Dow lives with his three younger siblings and his parents in Dothan, but he goes to school in Enterprise. Bo said his son approached him and his wife, Hope, earlier this year with his desire to transfer to Enterprise.
“Enterprise has the reputation of having a very good agriscience program. Dow approached us about making the change, and we wanted to support him and do things that he thought would help push him toward animal science,” he said. “It’s more than show. It’s something he’s really enjoyed and gotten into, and it’s probably something that later on down the road could be something he wants to do from a business standpoint.”
For Dow, it wasn’t just the opportunities that Enterprise offered him, it was the culture of the school and community that drew him in, too.
“They just treat you like family. Enterprise is built on helping others, and that’s really what I wanted to be a part of,” he said. “They have a great school system. The teachers ask you if you need help, and they’ll do anything for you. They really just treat you like you’re family. They’re great people to be around and it’s a great school environment.
“Everyone should go there. They have a really great agriscience program, and their FFA succeeds in the Alabama State FFA Convention every year. They’re always one of the top chapters.”
Bo said they travel for shows as often as they can.

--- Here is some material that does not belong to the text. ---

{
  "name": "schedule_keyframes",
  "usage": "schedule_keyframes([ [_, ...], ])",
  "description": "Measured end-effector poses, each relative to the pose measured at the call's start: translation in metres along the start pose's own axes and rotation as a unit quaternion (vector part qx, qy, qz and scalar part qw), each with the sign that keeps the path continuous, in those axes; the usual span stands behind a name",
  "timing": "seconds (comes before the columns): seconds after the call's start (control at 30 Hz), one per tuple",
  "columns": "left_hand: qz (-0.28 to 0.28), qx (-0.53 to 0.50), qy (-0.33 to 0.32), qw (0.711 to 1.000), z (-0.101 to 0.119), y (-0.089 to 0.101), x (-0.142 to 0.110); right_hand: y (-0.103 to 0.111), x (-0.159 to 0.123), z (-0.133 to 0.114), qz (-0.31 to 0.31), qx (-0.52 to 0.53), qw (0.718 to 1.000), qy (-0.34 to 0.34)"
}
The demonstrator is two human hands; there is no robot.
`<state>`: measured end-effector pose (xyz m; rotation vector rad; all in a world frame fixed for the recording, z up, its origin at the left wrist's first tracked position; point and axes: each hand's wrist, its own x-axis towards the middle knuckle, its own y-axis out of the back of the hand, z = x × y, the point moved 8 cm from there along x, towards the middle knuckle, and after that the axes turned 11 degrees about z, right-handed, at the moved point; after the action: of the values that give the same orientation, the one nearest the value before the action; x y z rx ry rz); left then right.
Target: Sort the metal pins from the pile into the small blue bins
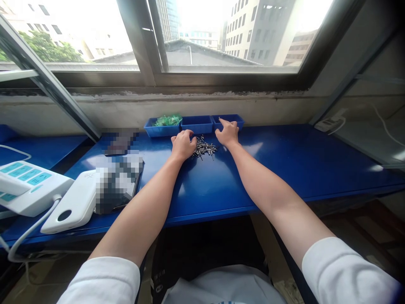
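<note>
A loose heap of thin metal screw-like pieces [205, 148] lies on the blue table, between my two hands. My left hand [182, 145] rests at the heap's left edge, fingers bent downward and slightly apart; their tips are partly hidden. Over the front rim of the right-hand blue bin [238, 120] reaches my right hand [228, 133], index finger stretched out and thumb apart from it. Nothing can be clearly made out in its fingers. The middle blue bin [196, 125] stands just behind the heap. Green translucent pieces [167, 120] fill the left blue bin [158, 131].
Along the wall under the window, the three bins stand in a row. To the left are a white power bank [71, 202], a white power strip [34, 183] with cables, and blurred items [118, 181]. Metal shelf posts [63, 93] flank the blue table [284, 160].
</note>
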<state>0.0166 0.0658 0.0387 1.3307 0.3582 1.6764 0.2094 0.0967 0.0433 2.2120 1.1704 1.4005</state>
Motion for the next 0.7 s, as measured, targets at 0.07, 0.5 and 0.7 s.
schedule_keyframes([
  [0.07,-0.012,0.005,0.003,1.0,-0.001,-0.002,0.0,-0.001,0.001,0.008,-0.009,-0.026,1.0,-0.014],
  [0.5,-0.046,0.02,-0.005,0.999,-0.005,-0.013,0.0,-0.011,0.0,0.011,-0.046,-0.076,0.996,-0.009],
  [0.7,-0.044,0.025,-0.007,0.999,-0.005,-0.015,0.0,-0.018,0.003,-0.019,-0.032,-0.053,0.996,0.07],
])
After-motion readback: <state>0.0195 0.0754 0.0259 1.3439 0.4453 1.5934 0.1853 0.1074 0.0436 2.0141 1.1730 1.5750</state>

This weekend, Dow competed in the 2020 Livestock Expo in Montgomery at the Alabama National Fair, and they’ll travel soon to Louisville, Ky., to the North American Livestock Exhibition, the largest purebred livestock show in the world.
Bo said the long car rides together have given them further opportunities to bond and joked about the next generation bringing him back into the fold after he decided to pursue law.
“It’s kind of funny how things come full circle,” he said.
The 2020 Coffee County Cattlemen’s Association Invitational Steer and Heifer Show featured over 80 head of steers and heifers exhibited by 54 youth from 4-H groups, Future Farmers of America clubs and Junior Cattlemen’s Association chapters from Alabama and Florida.
Greer Jones of Brundidge had the Grand Champion Steer in the competition.
The show consisted of a Showmanship Class for all exhibitors, a Novice Showmanship class for first time exhibitors, and steer and heifer classes all judged by Kylie Patterson from San Antonio, Texas.
This year’s show also featured a livestock judging exhibition for youth during lunch. The Coffee County Cattlemen provided a hamburger lunch to all the exhibitors as well as their families. The show was made possible by the Coffee County Cattlemen’s Association and many corporate and individual sponsors.